Robust Event-Triggered Control with Fixed-Time Consensus for DC Microgrid Clusters Under Delays

For the purpose of improving the scalability, performance, and dependability of interconnected DC microgrid (MG) clusters, the Mixed Time-State Dependent Event-Triggered Consensus (MDETC) protocol is presented in this work. Utilizing the secondary control layer's saturation function, the suggested control framework combines a Fixed-Time Consensus method with a Modified Time-State Triggering Function (MTSTF) to provide robust voltage regulation and quick convergence. Optimization of Particle Swarms (PSO) is leveraged to optimize the initial control gains, ensuring efficient and precise current sharing among the distributed generators (DGs).

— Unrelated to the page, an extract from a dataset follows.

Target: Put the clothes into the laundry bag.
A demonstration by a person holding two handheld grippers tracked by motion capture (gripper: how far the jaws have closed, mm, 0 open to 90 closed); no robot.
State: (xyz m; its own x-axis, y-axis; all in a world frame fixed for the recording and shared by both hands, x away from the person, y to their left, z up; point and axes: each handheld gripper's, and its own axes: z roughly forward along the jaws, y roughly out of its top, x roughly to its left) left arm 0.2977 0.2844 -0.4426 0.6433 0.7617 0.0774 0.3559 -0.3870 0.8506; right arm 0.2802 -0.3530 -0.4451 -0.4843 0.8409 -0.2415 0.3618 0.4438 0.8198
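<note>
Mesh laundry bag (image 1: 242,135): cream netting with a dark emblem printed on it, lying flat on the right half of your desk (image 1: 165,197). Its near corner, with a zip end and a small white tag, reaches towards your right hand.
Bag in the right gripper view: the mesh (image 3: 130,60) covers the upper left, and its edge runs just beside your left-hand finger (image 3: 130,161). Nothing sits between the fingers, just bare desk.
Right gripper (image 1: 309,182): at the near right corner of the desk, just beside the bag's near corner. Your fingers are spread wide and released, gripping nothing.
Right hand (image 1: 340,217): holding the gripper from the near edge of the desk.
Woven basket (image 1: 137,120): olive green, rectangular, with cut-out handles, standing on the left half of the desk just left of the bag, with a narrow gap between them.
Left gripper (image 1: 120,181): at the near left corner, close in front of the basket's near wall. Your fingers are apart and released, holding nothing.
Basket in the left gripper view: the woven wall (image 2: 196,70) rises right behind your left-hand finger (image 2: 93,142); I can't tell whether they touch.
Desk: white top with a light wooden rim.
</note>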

Comprehensive MATLAB-based simulations validate the effectiveness of the proposed approach under diverse scenarios, including sudden load changes and communication delays. Results show that the MDETC protocol significantly reduces communication overhead—requiring fewer triggering instants—while maintaining stable bus voltages and balanced current sharing. Even when communication delays are introduced, the protocol sustains near-nominal voltage levels and equitable current distribution across the MG cluster. Compared to conventional event-triggered and time-triggered consensus methods, the proposed strategy demonstrates superior response times, minimized voltage tracking errors, and enhanced resilience to faults and plug-and-play operations. Consequently, this framework offers a practical and efficient solution for managing large-scale DC microgrid clusters with high reliability and minimal communication requirements.